É fácil entender como o limite de 90 gramas pode levar a erro, mesmo se ignorarmos a recomendação da OMS. A Nestlé alega levar em conta a soma de açúcares naturalmente presentes nos ingredientes com o açúcar adicionado aos produtos.

Vamos pegar o exemplo do Nescau. O produto tem 75% de açúcar e o restante são aditivos. Não há qualquer açúcar naturalmente presente. Então, por que 30 gramas de açúcar de Nescau seriam diferentes de 30 gramas de açúcar do pacotinho?

Embora a empresa alegue que a calculadora não faz análise nutricional completa, os resultados exibidos às pessoas dão indicações concretas. Essa é a conclusão de uma consulta sobre a bolacha Bono, por exemplo.
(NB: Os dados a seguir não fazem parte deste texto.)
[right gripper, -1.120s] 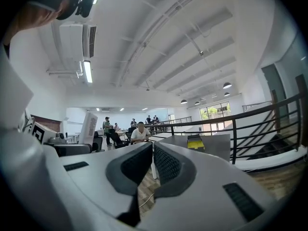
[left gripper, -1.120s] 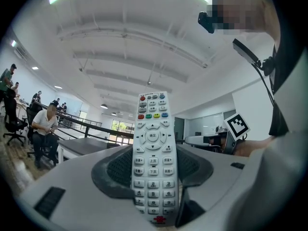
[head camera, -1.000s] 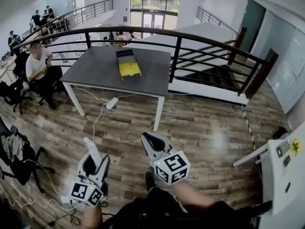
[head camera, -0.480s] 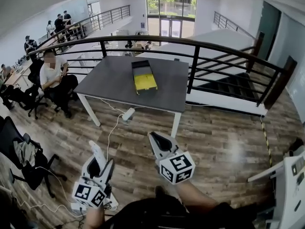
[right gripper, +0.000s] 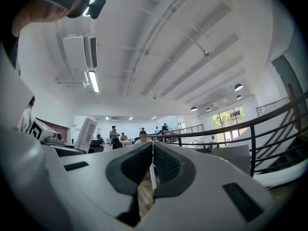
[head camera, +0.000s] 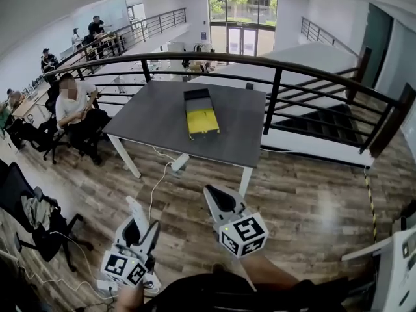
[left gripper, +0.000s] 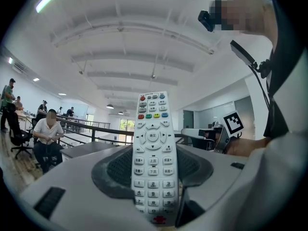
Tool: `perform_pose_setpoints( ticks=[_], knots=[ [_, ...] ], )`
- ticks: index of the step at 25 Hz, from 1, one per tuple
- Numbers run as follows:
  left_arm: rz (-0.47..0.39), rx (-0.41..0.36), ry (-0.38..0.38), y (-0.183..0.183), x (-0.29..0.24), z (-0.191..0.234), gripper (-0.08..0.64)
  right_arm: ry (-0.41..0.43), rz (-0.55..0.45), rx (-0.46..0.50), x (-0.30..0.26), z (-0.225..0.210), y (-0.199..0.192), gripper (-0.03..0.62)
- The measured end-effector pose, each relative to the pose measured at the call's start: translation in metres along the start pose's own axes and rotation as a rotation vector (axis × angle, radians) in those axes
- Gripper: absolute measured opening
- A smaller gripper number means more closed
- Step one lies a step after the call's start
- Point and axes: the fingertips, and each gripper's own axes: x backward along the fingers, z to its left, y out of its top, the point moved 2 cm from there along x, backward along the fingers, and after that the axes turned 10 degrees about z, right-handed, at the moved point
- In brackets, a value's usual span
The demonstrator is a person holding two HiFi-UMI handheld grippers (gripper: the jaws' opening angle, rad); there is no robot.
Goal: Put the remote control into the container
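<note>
White remote control (left gripper: 153, 153), one only, is standing upright between the fingers (left gripper: 115, 170) of the left gripper (head camera: 138, 229). The two dark pads are pressing on its lower half from either side. Its button face is turning toward the camera on that gripper, with the coloured keys near the top end.

Grippers: two, each carrying one cube with square markers. Both are hovering low in the head view, over the wood floor (head camera: 305, 194) and close to the person's body.

Right gripper (head camera: 218, 197): its fingers (right gripper: 132, 170) are sitting nearly closed, leaving only a thin slit. Nothing is lying in that slit; floor boards are showing through it.

Container (head camera: 201, 114): one, a long tray with a yellow part and a dark far end. It is lying flat near the middle of the grey tabletop (head camera: 156, 112), of which I am counting one. The remote control is hanging well apart from the container, on the near side of the tabletop and lower than it.

One black railing (head camera: 273, 77) is curving behind the tabletop. One white power strip (head camera: 179, 163) is lying on the floor under the tabletop's near edge, its cable trailing toward the left gripper. One seated person (head camera: 75, 103) is sitting left of the tabletop, and several more people are standing far off along the railing.
</note>
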Motion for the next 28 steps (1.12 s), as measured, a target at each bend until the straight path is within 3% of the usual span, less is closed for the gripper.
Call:
perform_pose_setpoints(
  ticks=[5,11,18,28],
  knots=[
    [0.011,0.006,-0.002,0.009,-0.037,-0.002,0.244,0.050,0.051,-0.006,-0.013,-0.027,-0.002,0.002],
    [0.019,0.009,-0.010,0.012,-0.070,-0.012,0.244,0.035,0.064,-0.008,-0.011,-0.069,-0.007,0.002],
    [0.040,-0.001,-0.024,0.017,-0.100,-0.012,0.244,0.077,0.067,-0.042,-0.022,-0.077,-0.010,0.002],
    [0.002,0.010,-0.064,0.025,-0.128,0.032,0.244,0.007,0.083,-0.038,-0.062,-0.086,-0.006,0.003]
  ],
)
A calculadora da Nestlé considera que o Nescau Prontinho Light, com 12 gramas de açúcar, é parte de uma dieta saudável. Mas, usando o perfil de nutrientes sugerido pela Organização Panamericana de Saúde, a realidade é diferente.
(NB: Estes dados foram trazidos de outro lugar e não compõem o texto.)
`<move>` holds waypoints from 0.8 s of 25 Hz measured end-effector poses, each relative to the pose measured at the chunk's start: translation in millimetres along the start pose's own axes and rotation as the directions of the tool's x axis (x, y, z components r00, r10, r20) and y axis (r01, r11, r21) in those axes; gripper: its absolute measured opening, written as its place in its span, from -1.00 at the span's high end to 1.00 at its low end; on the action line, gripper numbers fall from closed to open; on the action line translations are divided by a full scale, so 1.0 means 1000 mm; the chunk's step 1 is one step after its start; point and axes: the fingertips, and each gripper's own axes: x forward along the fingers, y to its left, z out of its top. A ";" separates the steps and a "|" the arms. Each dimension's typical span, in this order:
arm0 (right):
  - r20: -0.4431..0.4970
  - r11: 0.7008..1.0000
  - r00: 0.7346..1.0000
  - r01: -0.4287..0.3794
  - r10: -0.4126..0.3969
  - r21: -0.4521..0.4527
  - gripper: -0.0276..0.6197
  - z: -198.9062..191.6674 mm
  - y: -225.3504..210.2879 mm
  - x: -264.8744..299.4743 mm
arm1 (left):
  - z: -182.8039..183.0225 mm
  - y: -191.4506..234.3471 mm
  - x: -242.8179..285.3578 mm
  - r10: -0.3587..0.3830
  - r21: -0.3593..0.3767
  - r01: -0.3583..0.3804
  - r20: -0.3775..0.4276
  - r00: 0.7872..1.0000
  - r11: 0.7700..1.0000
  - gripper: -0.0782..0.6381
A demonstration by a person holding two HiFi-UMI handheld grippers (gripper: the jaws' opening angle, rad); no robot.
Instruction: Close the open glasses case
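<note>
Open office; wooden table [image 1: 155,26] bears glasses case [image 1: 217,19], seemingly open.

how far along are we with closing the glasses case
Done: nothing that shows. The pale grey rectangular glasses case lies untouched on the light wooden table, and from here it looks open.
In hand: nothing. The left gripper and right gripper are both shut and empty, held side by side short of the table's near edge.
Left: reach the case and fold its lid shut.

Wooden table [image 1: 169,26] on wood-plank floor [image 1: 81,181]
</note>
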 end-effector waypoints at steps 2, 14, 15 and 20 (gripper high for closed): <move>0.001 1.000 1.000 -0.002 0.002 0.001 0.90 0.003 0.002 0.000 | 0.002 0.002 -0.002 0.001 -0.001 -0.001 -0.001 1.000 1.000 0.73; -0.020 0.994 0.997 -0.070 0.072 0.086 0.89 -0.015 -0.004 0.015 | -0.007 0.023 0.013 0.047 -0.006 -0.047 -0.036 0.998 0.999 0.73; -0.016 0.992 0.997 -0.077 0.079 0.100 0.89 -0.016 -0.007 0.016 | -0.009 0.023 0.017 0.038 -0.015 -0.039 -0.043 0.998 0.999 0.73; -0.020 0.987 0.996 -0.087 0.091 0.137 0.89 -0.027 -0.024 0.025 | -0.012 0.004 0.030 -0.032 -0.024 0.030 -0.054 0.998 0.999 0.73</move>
Considerando que no geral se consome açúcar tanto em industrializados como em preparações caseiras, como fazer com que a calculadora da Nestlé seja útil? É preciso criar uma fórmula, cruzar os dados de um açúcar e de outro e chegar a um limite intermediário?

Outra dificuldade no uso da ferramenta é que muitas empresas ainda se recusam a declarar as quantidades de açúcares em cada produto. Para tentar entender se há ou não excesso de açúcar, o consumidor precisa fazer uma prova de adivinhação cruzando a tabela de informação nutricional, onde o açúcar aparece sob o nome “carboidratos”, junto com outros ingredientes, e a lista de ingredientes em si, que sempre vai do mais ao menos utilizado.

A própria Nestlé declara, atualmente, a quantidade de açúcar por porção. Mas, nas embalagens, a empresa não estabelece um percentual de consumo, alegando que “valor diário para açúcares não estabelecido”.